Stored items:
○ ○ ○ ○

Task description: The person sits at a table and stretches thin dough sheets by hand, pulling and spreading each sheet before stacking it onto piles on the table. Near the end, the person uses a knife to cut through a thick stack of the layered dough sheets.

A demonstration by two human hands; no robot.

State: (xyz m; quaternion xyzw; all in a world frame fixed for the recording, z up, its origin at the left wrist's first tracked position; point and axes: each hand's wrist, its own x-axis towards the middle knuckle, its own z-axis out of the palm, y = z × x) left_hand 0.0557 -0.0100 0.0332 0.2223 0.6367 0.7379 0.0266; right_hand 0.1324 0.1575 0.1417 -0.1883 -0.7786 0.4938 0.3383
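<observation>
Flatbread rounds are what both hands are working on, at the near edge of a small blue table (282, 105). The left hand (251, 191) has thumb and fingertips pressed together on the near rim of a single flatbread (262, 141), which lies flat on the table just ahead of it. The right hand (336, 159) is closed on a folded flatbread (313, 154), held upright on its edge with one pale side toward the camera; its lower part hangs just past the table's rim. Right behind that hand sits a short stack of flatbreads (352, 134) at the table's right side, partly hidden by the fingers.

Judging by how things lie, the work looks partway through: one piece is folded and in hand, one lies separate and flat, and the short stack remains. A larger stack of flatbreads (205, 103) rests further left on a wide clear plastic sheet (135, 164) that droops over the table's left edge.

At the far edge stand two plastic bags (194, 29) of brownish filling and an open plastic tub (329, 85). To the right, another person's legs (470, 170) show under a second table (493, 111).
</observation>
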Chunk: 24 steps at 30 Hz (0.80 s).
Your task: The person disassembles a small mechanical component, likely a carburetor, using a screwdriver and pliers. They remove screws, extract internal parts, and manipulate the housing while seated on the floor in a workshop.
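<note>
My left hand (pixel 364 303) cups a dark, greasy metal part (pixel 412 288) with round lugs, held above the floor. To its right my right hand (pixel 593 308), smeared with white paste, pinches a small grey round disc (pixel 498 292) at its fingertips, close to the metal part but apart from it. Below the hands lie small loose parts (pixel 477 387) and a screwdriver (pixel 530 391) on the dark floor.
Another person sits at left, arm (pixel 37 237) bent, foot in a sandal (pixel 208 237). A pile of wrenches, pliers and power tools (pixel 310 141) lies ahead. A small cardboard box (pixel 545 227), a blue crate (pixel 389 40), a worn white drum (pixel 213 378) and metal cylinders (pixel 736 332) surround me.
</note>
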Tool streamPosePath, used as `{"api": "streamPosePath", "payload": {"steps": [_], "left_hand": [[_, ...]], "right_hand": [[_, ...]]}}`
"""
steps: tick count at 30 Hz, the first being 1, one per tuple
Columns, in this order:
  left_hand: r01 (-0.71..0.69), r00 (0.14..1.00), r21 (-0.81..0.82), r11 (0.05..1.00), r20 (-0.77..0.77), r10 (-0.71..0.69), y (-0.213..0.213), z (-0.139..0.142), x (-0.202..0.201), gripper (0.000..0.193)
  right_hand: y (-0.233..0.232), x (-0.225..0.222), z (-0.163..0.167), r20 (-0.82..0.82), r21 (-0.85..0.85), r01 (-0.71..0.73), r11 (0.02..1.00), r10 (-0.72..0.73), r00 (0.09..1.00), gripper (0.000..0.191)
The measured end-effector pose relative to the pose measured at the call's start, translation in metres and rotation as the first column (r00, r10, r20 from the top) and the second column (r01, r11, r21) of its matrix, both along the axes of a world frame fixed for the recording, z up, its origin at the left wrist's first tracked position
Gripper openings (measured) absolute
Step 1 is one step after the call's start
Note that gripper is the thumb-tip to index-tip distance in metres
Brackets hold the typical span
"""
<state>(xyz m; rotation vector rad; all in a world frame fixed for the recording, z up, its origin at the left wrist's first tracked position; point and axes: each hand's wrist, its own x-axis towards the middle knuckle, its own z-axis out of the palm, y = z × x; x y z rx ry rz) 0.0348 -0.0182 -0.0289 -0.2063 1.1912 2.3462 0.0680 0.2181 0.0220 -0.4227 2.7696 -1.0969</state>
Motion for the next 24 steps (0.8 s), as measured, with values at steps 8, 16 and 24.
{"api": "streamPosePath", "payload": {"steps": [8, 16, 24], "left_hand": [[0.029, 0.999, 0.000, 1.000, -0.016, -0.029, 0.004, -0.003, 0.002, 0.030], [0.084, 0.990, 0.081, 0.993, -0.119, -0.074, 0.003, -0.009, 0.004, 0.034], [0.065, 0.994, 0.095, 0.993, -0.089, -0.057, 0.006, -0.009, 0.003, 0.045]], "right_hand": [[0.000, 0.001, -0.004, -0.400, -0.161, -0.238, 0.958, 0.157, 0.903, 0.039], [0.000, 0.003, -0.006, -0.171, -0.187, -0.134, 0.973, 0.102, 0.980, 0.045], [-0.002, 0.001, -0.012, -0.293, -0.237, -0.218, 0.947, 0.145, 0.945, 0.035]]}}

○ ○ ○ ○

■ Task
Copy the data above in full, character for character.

■ Answer area
Task description: The person sits at a table and stretches thin dough sheets by hand, pulling and spreading each sheet before stacking it onto piles on the table. Near the end, the person uses a knife to cut through a thick stack of the layered dough sheets.

A demonstration by two human hands; no robot.

State: (xyz m; quaternion xyzw; all in a world frame fixed for the recording, z up, its origin at the left wrist's first tracked position; point and axes: each hand's wrist, its own x-axis towards the middle knuckle, its own z-axis out of the palm, y = z × x) left_hand 0.0557 -0.0100 0.0332 0.2223 0.6367 0.7379 0.0266; right_hand 0.1324 0.1575 0.1417 -0.1883 -0.7786 0.4938 0.3383
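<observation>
Flatbread rounds are what both hands are working on, at the near edge of a small blue table (282, 105). The left hand (251, 191) has thumb and fingertips pressed together on the near rim of a single flatbread (262, 141), which lies flat on the table just ahead of it. The right hand (336, 159) is closed on a folded flatbread (313, 154), held upright on its edge with one pale side toward the camera; its lower part hangs just past the table's rim. Right behind that hand sits a short stack of flatbreads (352, 134) at the table's right side, partly hidden by the fingers.

Judging by how things lie, the work looks partway through: one piece is folded and in hand, one lies separate and flat, and the short stack remains. A larger stack of flatbreads (205, 103) rests further left on a wide clear plastic sheet (135, 164) that droops over the table's left edge.

At the far edge stand two plastic bags (194, 29) of brownish filling and an open plastic tub (329, 85). To the right, another person's legs (470, 170) show under a second table (493, 111).
</observation>
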Chunk: 24 steps at 30 Hz (0.80 s).
Your task: The person disassembles a small mechanical component, likely a carburetor, using a screwdriver and pliers. They remove screws, extract internal parts, and manipulate the housing while seated on the floor in a workshop.
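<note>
My left hand (pixel 364 303) cups a dark, greasy metal part (pixel 412 288) with round lugs, held above the floor. To its right my right hand (pixel 593 308), smeared with white paste, pinches a small grey round disc (pixel 498 292) at its fingertips, close to the metal part but apart from it. Below the hands lie small loose parts (pixel 477 387) and a screwdriver (pixel 530 391) on the dark floor.
Another person sits at left, arm (pixel 37 237) bent, foot in a sandal (pixel 208 237). A pile of wrenches, pliers and power tools (pixel 310 141) lies ahead. A small cardboard box (pixel 545 227), a blue crate (pixel 389 40), a worn white drum (pixel 213 378) and metal cylinders (pixel 736 332) surround me.
</note>
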Tool streamPosePath, used as `{"api": "streamPosePath", "payload": {"steps": [_], "left_hand": [[_, ...]], "right_hand": [[_, ...]]}}`
"""
steps: tick count at 30 Hz, the first being 1, one per tuple
Columns, in this order:
  left_hand: r01 (-0.71..0.69), r00 (0.14..1.00), r21 (-0.81..0.82), r11 (0.05..1.00), r20 (-0.77..0.77), r10 (-0.71..0.69), y (-0.213..0.213), z (-0.139..0.142), x (-0.202..0.201), gripper (0.000..0.193)
  right_hand: y (-0.233..0.232), x (-0.225..0.222), z (-0.163..0.167), r20 (-0.82..0.82), r21 (-0.85..0.85), r01 (-0.71..0.73), r11 (0.02..1.00), r10 (-0.72..0.73), r00 (0.09..1.00), gripper (0.000..0.191)
The measured end-effector pose relative to the pose measured at the call's start, translation in metres and rotation as the first column (r00, r10, r20 from the top) and the second column (r01, r11, r21) of its matrix, both along the axes of a world frame fixed for the recording, z up, its origin at the left wrist's first tracked position
Gripper openings (measured) absolute
Step 1 is one step after the call's start
Note that gripper is the thumb-tip to index-tip distance in metres
Brackets hold the typical span
"""
<state>(xyz m; rotation vector rad; all in a world frame fixed for the recording, z up, its origin at the left wrist's first tracked position; point and axes: each hand's wrist, its own x-axis towards the middle knuckle, its own z-axis out of the palm, y = z × x; x y z rx ry rz) 0.0348 -0.0182 -0.0289 -0.2063 1.1912 2.3462 0.0680 0.2181 0.0220 -0.4227 2.7696 -1.0969</state>
Motion for the next 24 steps (0.8 s), as measured, with values at steps 8, 16 and 24.
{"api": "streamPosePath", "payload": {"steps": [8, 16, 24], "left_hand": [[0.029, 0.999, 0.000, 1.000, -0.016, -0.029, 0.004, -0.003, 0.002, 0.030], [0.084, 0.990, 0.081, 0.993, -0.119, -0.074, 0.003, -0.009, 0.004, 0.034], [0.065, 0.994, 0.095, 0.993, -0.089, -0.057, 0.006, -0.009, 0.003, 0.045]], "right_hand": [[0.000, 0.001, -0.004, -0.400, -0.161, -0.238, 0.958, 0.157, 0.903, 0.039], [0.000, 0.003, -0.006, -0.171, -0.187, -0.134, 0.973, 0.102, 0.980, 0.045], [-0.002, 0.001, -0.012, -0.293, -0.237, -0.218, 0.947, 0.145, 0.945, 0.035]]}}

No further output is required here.